# Input data
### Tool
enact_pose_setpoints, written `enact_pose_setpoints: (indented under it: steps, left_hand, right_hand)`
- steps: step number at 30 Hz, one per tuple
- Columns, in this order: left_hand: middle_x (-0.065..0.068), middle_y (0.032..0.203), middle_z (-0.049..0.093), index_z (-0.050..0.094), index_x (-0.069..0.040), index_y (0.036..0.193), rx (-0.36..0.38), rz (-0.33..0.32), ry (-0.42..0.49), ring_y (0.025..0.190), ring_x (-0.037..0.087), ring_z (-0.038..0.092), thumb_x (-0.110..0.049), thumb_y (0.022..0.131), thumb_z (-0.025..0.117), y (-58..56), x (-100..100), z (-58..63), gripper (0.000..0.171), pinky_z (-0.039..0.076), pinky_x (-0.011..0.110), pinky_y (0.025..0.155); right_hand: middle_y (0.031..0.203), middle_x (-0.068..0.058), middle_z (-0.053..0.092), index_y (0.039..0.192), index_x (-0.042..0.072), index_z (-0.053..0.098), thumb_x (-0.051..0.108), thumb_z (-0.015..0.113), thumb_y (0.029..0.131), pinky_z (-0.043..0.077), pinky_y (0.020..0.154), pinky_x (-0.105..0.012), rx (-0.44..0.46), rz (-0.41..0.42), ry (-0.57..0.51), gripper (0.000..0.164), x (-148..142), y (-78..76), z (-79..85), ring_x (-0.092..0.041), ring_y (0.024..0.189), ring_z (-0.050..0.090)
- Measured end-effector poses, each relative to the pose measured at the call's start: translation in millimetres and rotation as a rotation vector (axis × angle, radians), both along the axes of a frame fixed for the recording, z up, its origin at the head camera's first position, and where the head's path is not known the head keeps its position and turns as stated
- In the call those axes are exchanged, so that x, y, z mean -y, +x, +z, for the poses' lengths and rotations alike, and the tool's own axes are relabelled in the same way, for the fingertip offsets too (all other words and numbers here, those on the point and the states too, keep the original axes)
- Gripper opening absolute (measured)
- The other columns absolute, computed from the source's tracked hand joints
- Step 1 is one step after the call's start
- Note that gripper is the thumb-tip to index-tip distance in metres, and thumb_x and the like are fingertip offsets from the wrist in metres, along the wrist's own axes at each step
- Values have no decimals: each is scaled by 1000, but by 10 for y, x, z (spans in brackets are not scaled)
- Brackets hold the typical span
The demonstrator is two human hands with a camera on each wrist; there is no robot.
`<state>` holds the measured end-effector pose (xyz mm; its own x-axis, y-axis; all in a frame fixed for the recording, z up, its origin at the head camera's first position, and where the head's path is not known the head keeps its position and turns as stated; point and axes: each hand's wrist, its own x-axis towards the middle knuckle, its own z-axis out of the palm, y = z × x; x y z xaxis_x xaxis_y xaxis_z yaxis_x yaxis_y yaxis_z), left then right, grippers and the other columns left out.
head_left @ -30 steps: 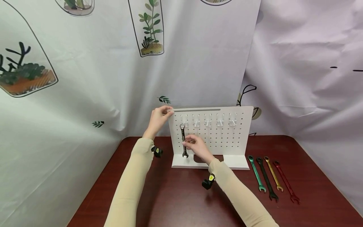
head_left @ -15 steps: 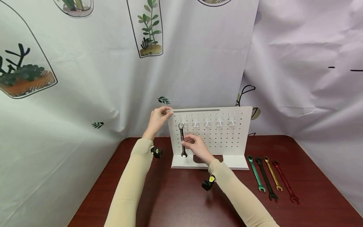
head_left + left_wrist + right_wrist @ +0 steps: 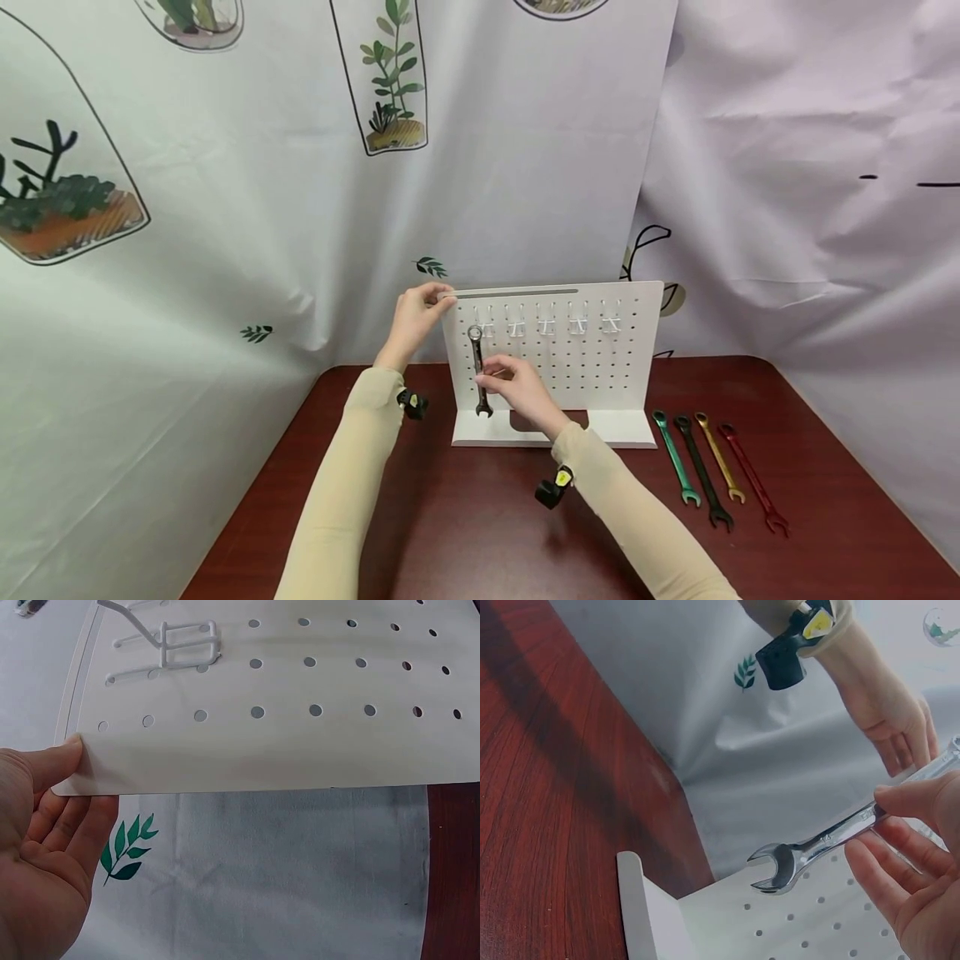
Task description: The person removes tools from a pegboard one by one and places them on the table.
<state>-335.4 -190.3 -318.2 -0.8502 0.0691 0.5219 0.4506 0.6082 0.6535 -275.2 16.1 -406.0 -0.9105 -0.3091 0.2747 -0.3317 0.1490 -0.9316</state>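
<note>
My left hand pinches the upper left corner of a white pegboard, thumb in front and fingers behind, as the left wrist view shows. Between the thumb and fingers of my right hand is a silver combination wrench. It stands nearly upright before the board's left side, ring end up and open end down. The ring lies just below and left of the leftmost wire hook, which carries nothing. In the right wrist view, the open jaw end of the wrench sticks out past my fingertips.
More white hooks run in a row to the right. On the dark red table, right of the board, lie a green wrench, a black wrench, a gold wrench and a red wrench. A printed curtain hangs behind.
The wrench's ring end has shifted slightly left against the board. My left hand keeps its hold on the corner, and the whole head view has drifted a little.
</note>
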Motion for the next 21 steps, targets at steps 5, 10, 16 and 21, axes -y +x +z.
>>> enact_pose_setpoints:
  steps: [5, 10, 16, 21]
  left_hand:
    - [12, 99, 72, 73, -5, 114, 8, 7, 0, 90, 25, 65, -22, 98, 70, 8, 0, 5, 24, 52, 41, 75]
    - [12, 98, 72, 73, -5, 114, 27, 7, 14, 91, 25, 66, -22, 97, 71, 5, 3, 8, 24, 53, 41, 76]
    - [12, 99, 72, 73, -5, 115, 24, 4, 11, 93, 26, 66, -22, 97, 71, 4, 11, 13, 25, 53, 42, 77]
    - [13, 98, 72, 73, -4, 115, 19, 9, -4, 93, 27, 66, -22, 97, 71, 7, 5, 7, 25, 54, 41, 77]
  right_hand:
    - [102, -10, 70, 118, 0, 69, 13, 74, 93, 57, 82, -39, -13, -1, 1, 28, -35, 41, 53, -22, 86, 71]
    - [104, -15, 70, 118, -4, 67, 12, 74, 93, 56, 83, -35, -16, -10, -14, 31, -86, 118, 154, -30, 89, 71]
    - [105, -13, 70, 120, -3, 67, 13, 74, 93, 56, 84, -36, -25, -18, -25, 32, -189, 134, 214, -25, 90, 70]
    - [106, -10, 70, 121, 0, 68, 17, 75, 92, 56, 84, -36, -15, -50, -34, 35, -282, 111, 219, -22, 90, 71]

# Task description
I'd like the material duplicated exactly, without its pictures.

# Expected output
### Tool
enact_pose_setpoints, written `enact_pose_setpoints: (indented under it: steps, left_hand, right_hand)`
- steps: step number at 30 Hz, one per tuple
- Columns, in this order: left_hand: middle_x (-0.065..0.068), middle_y (0.032..0.203), middle_z (-0.049..0.093), index_z (-0.050..0.094), index_x (-0.069..0.040), index_y (0.036..0.193), rx (-0.36..0.38), rz (-0.33..0.32), ry (-0.42..0.49), ring_y (0.025..0.190), ring_x (-0.037..0.087), ring_z (-0.038..0.092), thumb_x (-0.110..0.049), thumb_y (0.022..0.131), thumb_z (-0.025..0.117), y (-58..56), x (-100..100), z (-58..63), gripper (0.000..0.171), pinky_z (-0.039..0.076), pinky_x (-0.011..0.110), pinky_y (0.025..0.155); right_hand: middle_y (0.031..0.203), middle_x (-0.068..0.058), middle_z (-0.053..0.092), index_y (0.039..0.192), index_x (-0.042..0.072), index_z (-0.053..0.098), thumb_x (-0.051..0.108), thumb_z (-0.015..0.113), thumb_y (0.029..0.131), pinky_z (-0.043..0.077), pinky_y (0.020..0.154), pinky_x (-0.105..0.012), rx (-0.44..0.46), rz (-0.41..0.42), ry (-0.57..0.51), gripper (0.000..0.164), x (-148..142), y (-78..76), z (-79..85), ring_x (-0.092..0.041), ring_y (0.024..0.189), ring_z (-0.050..0.090)
- Measured end-effector poses, each relative to the pose measured at the call's start: translation in millimetres and rotation as a rotation vector (axis × angle, radians), both along the axes of a frame fixed for the recording, z up, its origin at the head camera's first position, and where the head's path is not known the head keeps its position and turns as stated
- In the call those axes are exchanged, so that x, y, z mean -y, +x, +z, for the poses' lengths and rotations alike, and the tool's own axes are relabelled in the same way, for the fingertip offsets too (all other words and numbers here, those on the point and the states too, keep the original axes)
- Gripper opening absolute (measured)
- The other columns absolute, computed from the source's tracked hand joints
- Step 1 is one step after the call's start
- Note that gripper is the thumb-tip to index-tip distance in metres, and thumb_x and the like are fingertip offsets from the wrist in metres, along the wrist's own axes at each step
- Values have no decimals: each is scaled by 1000, but by 10 for y, x, z (spans in brackets are not scaled)
- Brackets hold the typical span
The demonstrator is two human hands with a camera on each wrist; there is no robot.
`<state>` holds the measured end-effector pose (xyz mm; its own x-axis, y-axis; all in a frame fixed for the recording, z up, its origin at the head camera's first position, and where the head's path is not known the head keeps its position and turns as stated; point and axes: each hand's wrist, its own x-axis towards the middle knuckle, its own z-axis out of the palm, y = z × x; x y z xaxis_x xaxis_y xaxis_z yaxis_x yaxis_y yaxis_z), left then right, grippers and the other columns left out.
head_left @ -30 steps: 
head_left @ -15 steps: 
head_left + left_wrist + right_wrist @ +0 steps: 
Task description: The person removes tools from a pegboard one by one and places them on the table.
<state>-335.4 -190.3 -318.2 -0.8502 0.0691 0.5219 0.4506 0.6082 0.6535 -275.2 16.1 -406.0 -0.9105 -0.3091 0.2747 -0.3317 0.1490 -0.9316</state>
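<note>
My left hand pinches the upper left corner of a white pegboard, thumb in front and fingers behind, as the left wrist view shows. Between the thumb and fingers of my right hand is a silver combination wrench. It stands nearly upright before the board's left side, ring end up and open end down. The ring lies just below and left of the leftmost wire hook, which carries nothing. In the right wrist view, the open jaw end of the wrench sticks out past my fingertips.
More white hooks run in a row to the right. On the dark red table, right of the board, lie a green wrench, a black wrench, a gold wrench and a red wrench. A printed curtain hangs behind.
The wrench's ring end has shifted slightly left against the board. My left hand keeps its hold on the corner, and the whole head view has drifted a little.
</note>
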Motion for the next 21 steps, targets at steps 5, 10, 16 and 21, axes -y +x +z.
>>> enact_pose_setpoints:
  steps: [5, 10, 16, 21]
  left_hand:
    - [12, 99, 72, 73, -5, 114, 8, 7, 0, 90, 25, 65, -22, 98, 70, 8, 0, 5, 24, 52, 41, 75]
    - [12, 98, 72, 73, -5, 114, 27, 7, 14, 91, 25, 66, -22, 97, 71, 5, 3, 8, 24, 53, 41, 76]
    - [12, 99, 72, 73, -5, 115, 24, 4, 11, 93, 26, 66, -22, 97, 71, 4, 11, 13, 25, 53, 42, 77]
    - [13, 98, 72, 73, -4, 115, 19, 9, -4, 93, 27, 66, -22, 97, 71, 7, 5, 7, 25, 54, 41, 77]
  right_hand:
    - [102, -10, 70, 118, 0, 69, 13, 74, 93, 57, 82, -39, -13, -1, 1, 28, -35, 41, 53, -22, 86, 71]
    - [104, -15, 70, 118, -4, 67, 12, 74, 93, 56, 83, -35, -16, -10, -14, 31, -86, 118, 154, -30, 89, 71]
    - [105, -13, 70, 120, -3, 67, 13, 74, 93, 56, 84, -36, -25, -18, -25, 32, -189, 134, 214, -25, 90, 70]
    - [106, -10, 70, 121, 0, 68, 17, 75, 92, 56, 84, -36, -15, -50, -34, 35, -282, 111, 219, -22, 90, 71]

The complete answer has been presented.